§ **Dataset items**

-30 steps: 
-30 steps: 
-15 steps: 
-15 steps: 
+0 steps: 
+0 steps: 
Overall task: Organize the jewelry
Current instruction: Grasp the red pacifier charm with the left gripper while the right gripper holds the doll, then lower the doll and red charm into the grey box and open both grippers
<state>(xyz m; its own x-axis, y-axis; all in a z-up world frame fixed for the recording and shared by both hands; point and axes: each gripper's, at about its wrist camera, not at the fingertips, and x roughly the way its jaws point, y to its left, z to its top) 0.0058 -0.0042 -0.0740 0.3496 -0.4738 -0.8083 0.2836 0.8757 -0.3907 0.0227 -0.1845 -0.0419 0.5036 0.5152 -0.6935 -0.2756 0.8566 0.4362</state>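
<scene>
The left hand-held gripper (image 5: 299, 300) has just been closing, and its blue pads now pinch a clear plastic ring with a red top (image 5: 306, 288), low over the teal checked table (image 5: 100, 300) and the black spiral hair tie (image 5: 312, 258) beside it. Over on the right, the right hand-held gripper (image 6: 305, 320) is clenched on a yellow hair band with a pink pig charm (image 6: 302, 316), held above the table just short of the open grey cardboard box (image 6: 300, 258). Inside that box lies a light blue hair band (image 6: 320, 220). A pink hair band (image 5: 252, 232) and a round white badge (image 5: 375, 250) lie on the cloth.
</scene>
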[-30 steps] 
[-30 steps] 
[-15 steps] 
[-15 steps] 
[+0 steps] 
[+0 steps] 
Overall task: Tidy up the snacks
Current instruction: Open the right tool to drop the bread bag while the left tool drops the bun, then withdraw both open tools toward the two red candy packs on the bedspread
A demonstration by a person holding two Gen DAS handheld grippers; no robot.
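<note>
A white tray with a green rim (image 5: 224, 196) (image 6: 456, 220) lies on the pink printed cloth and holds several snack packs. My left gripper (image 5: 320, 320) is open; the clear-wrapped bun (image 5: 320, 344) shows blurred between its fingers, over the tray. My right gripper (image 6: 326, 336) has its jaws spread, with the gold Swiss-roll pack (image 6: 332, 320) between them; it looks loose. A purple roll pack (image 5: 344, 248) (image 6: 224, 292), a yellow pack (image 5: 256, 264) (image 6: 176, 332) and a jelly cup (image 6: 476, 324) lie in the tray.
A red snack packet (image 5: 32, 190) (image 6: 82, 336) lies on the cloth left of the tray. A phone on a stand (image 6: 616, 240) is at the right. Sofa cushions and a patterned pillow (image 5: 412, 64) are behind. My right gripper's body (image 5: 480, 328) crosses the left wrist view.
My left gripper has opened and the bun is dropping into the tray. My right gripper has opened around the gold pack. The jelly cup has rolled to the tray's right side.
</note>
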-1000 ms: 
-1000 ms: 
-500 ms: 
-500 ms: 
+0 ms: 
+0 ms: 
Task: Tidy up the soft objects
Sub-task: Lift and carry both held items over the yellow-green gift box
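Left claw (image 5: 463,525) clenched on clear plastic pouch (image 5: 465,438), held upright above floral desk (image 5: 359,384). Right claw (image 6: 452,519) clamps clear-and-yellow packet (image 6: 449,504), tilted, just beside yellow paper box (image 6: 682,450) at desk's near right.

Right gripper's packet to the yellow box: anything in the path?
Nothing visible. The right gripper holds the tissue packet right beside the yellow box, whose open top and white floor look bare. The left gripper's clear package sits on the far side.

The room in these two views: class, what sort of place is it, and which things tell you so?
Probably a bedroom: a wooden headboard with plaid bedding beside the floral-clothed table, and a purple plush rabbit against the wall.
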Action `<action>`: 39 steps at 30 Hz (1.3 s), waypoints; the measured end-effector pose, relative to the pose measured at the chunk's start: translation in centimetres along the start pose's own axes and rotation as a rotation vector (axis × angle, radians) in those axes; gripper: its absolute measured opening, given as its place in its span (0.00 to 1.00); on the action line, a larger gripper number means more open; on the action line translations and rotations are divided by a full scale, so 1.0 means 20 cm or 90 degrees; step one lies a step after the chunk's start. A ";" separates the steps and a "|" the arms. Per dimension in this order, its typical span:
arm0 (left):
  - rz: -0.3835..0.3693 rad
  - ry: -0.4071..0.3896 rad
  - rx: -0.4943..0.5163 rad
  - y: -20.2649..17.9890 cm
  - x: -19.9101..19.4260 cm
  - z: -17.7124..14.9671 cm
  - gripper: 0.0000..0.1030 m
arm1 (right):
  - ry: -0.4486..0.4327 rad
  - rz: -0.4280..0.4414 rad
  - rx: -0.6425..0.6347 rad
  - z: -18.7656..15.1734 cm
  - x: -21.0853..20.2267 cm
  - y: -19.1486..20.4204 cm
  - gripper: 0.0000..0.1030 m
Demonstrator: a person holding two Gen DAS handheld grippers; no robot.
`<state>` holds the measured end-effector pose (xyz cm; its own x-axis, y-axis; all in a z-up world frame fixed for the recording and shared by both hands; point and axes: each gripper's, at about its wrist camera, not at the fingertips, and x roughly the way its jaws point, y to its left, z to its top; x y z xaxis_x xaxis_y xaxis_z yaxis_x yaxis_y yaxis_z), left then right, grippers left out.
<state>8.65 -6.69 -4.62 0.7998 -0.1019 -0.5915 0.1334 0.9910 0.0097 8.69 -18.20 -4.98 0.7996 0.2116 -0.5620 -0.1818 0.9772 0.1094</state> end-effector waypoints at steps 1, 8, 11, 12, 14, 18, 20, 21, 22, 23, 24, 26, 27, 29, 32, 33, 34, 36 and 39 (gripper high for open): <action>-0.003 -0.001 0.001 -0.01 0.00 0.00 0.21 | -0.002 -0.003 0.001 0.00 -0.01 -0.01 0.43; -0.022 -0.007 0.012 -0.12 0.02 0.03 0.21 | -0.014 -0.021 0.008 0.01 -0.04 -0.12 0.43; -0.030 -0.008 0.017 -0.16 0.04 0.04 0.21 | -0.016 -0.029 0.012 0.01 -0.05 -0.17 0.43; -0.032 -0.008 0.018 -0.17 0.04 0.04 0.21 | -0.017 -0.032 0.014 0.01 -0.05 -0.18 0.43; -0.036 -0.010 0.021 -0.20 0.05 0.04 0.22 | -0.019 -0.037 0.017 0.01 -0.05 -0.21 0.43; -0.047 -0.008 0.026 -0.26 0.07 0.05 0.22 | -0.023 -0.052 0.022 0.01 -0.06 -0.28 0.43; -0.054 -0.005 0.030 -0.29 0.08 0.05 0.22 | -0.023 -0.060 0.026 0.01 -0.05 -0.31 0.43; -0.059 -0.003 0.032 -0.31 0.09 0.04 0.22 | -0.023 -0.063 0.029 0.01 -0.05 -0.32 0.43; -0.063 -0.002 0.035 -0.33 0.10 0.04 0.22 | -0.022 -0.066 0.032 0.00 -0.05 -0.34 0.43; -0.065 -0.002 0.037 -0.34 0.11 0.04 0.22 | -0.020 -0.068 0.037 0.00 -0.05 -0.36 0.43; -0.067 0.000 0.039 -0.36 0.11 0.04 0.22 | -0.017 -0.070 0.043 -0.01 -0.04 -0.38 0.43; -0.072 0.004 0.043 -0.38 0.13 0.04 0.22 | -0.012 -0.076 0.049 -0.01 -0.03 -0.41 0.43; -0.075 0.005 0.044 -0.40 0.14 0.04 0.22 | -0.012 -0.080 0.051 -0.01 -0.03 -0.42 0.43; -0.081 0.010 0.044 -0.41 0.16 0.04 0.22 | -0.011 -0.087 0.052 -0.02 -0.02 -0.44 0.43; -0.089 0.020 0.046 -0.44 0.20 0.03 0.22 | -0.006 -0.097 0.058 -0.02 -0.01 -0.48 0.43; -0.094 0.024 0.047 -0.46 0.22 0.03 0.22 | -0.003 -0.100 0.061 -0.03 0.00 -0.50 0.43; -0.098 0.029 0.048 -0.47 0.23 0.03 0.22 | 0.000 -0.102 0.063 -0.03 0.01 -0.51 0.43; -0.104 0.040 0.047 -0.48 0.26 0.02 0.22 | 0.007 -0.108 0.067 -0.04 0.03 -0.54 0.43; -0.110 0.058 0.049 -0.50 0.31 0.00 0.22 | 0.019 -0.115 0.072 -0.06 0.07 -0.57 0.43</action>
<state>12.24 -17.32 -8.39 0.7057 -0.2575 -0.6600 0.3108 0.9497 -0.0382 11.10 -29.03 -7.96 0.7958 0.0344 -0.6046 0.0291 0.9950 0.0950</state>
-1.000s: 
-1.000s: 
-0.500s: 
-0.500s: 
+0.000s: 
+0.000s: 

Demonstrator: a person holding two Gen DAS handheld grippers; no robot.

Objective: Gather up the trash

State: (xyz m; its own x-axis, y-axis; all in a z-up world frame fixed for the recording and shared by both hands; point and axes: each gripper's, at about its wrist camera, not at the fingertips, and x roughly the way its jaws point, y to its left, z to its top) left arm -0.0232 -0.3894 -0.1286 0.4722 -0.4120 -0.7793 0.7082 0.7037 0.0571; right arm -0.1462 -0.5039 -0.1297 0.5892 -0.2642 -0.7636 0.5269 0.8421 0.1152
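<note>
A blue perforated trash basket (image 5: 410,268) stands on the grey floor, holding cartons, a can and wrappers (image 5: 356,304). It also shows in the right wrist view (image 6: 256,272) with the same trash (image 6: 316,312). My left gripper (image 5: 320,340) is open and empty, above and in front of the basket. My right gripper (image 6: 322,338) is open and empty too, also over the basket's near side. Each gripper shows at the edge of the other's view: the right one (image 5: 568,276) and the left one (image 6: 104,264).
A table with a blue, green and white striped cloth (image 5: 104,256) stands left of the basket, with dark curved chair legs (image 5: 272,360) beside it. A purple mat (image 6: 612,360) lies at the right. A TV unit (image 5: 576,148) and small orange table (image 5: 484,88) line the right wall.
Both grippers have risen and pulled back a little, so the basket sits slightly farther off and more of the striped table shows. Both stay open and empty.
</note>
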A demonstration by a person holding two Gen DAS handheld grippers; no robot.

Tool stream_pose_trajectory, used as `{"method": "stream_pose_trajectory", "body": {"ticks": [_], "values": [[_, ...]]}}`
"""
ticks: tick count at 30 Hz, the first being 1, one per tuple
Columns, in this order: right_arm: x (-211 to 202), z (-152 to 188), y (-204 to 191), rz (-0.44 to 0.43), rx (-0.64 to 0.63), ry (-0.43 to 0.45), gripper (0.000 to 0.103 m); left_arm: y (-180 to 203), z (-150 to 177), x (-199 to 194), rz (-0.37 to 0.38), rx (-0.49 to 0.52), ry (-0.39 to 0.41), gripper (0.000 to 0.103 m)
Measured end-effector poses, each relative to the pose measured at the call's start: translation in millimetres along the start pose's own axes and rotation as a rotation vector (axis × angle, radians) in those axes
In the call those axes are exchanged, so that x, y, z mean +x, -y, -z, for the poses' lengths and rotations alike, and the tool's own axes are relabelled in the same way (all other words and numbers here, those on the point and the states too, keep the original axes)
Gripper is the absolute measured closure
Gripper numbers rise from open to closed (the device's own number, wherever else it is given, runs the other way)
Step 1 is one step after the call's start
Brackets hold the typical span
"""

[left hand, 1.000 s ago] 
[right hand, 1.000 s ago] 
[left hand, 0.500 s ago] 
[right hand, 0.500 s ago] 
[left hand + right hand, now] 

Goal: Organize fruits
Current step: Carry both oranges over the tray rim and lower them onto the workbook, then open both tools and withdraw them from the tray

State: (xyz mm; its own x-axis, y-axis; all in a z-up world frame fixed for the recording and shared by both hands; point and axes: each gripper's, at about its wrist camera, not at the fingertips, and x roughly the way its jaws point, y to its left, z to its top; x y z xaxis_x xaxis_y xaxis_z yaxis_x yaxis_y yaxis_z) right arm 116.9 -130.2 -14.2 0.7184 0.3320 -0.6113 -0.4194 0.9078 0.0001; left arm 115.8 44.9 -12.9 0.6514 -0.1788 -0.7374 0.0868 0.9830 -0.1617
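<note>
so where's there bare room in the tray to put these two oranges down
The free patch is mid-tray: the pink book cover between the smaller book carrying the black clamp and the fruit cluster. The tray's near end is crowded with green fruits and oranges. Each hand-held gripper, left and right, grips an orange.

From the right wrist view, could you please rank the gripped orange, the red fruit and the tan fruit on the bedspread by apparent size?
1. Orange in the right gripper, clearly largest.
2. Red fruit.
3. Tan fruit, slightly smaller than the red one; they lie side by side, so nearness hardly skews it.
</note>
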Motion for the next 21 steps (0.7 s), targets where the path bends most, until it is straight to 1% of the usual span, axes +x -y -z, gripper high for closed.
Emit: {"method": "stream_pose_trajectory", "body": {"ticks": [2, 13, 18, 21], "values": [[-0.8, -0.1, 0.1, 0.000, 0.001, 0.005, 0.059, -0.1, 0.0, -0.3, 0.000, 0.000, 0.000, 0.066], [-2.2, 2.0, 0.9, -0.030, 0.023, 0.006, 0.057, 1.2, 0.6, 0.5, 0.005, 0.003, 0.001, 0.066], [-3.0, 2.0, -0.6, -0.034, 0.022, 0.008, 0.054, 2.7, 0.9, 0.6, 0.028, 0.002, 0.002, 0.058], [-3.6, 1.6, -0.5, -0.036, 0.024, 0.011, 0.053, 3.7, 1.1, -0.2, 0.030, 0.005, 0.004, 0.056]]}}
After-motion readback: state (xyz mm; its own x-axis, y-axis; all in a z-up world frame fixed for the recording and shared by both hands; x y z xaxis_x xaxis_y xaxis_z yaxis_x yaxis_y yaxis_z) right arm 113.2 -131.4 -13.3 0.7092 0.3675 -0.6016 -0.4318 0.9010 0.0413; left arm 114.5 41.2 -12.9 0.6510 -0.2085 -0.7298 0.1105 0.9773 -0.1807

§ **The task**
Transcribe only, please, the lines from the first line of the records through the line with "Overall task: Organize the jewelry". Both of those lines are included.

§ **Solution for this exercise**
-30 steps: 
-30 steps: 
-15 steps: 
-15 steps: 
+0 steps: 
+0 steps: 
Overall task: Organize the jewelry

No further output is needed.